Those last two really speak for themselves.
Stephen Trask is a musical genius. Am considering a blog name change, since Incendiary Advice became neither of the two, and "Miss Midnight Checkout Queen" is a fitting Stephen/JCM/Hedwig tribute.

No more excuses, Chris -- get the cd already. ;)

Tuesday, August 23, 2005

Rush...time for a refill!

Nobody spews garbage better than Rush Limbaugh; it's his stock in trade. And like so many other talking hairdo's, he's unashamed of his past deeds, let alone his words.

Forget the fact he's a known procuror of illegal substances (a "worthless shred of human debris" if you go by his own precise measurement of a drug addict).

Like Geraldo, O'Reilly, Hannity and others have proven, one man's complete moral decay is another man's peccaddilo. Especially when the latter has a good PR firm.

With that in mind, how shocking is it that one of Limbaugh's own statements has him self-expunging all records?

It's Paris Hilton in virginal white shocking. Anna Nicole Smith off her meds freakish. Pee Wee Herman becomes a Dominican monk mindblowing.

The words Limbaugh has scrubbed from his own site, and now pretends he didn't say?

The thoughts he'd like to wash away with a fistful of Oxycontin and some gin?


"I mean, Cindy Sheehan is just Bill Burkett. Her story is nothing more than forged documents, there's nothing about it that's real, including the mainstream media's glomming onto it, it's not real."

Can you blame him for running away from himself in shame?

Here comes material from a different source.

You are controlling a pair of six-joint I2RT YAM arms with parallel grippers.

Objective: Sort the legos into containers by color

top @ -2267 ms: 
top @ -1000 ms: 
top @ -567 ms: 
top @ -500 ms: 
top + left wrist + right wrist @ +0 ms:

How many drugs does it take to get to the center of heartless idiocy?

Ask him.

Whether you like her or hate her, believe in her cause or believe she's being taken for a ride by those with an agenda, Cindy Sheehan's loss is real. I'd venture to say it's a loss Rush Limbaugh couldn't begin to fathom. Parenthood is as out of his realm as a sensitivity instructor gig.

He must have really been having a bad prescription day, as he goes on to state:

But the longer the Sheehan thing goes on and the longer she's treated as some sort of super-celebrity by the press and the more outrageous things she says, trust me on this, the more people are going to get fed up with it. She's going to become the next Natalee Holloway before it's all said and done.”

What the HELL is that? A riff on another mother's anguish? Two in one day. Did he run out of grandmothers to slap around in his drug-induced fog?

Is it a threat? I'd sure take it like one.

If I were Cindy Sheehan, when finished putting Bush in his place for his own callous disregard of the lives he's ordered off to Iraq to die, it'd be time for Rush's trip to the cleaners. And no, not his fourth rehab stint. Although clearly it's time.

Whether a child is lost in the US, by accident, murder or in war, a mother's anguish and grief should never be desecrated. No other relationship comes close to the bond between mother and child. Sheehan herself knows and honors this; last week she left Texas to be with her own mother who had suffered a stroke. Rush just doesn't get it.

No critic or champion of Sheehan would willingly change places with her - not Rush, not Bush, not you and certainly not me.

I hope if his own mother is alive, she bakes him some Ex-Lax brownies to flush out some of the vitriol.

And then she slugs him. Hard.

Along with Beth Holloway Twitty, Sheehan has earned the right to plaster her own face across the television every night, if that's what helps her cope. And none of us have the right to tell either of them otherwise, unless we truly understand what it means as a mother to lose a young child. Maybe not even then.

All of us grieve differently, but it's certain that none of us would accept or appreciate some slimeball saying that our loss wasn't real. Rush should be ashamed of himself for talking trash about two women who embody what it means to truly be a mother while facing the most devastating losses imagineable.

That's as real as life gets.

Foxillized

A weird thing happened on the way through summer: caught up in the Natalee Holloway story like half of America, I started watching Fox news every day.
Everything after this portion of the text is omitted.